WORK REQUIRED: Write out only the lines running from the one that contains "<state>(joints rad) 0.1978" to the end of the material, both ends included.

Segment Open

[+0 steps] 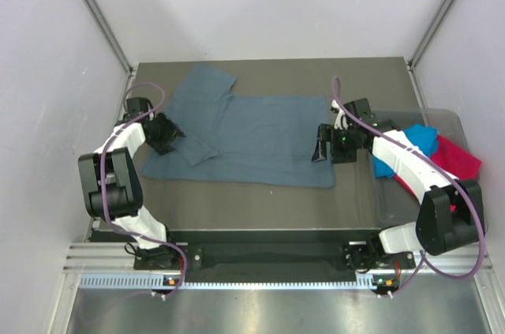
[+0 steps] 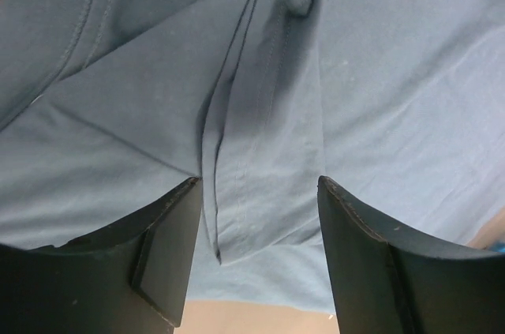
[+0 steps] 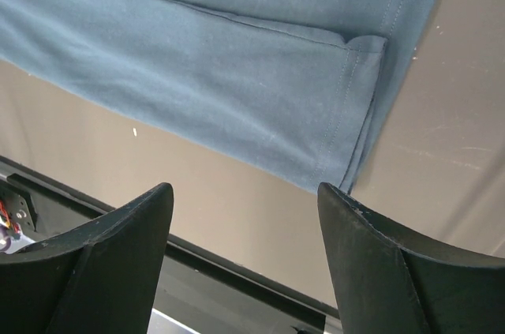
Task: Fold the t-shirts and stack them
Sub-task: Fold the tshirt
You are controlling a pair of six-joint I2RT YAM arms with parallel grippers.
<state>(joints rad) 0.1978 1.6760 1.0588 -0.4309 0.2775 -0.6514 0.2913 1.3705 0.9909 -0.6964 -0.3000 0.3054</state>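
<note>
Dark table (image 1: 300,77) holds the slate-blue t-shirt (image 1: 260,140), spread out. Left gripper (image 2: 259,184) and right gripper (image 3: 245,192) are wide open, holding nothing.

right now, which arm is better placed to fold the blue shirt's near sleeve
Left: the left claw, open, hovers at that sleeve; the right claw is across the t-shirt at its hem.

Large t-shirt (image 1: 268,140) on table (image 1: 355,77), smaller t-shirts (image 1: 454,156) in tub (image 1: 446,115) rightward
</note>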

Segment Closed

ANSWER SECTION:
<state>(joints rad) 0.1978 1.6760 1.0588 -0.4309 0.2775 -0.6514 0.2913 1.3705 0.9909 -0.6964 -0.3000 0.3054</state>
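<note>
Dark table (image 1: 300,77) holds the slate-blue t-shirt (image 1: 260,140), spread out. Left gripper (image 2: 259,184) and right gripper (image 3: 245,192) are wide open, holding nothing.

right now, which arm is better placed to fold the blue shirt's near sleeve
Left: the left claw, open, hovers at that sleeve; the right claw is across the t-shirt at its hem.

Large t-shirt (image 1: 268,140) on table (image 1: 355,77), smaller t-shirts (image 1: 454,156) in tub (image 1: 446,115) rightward
</note>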

The complete answer has now been given.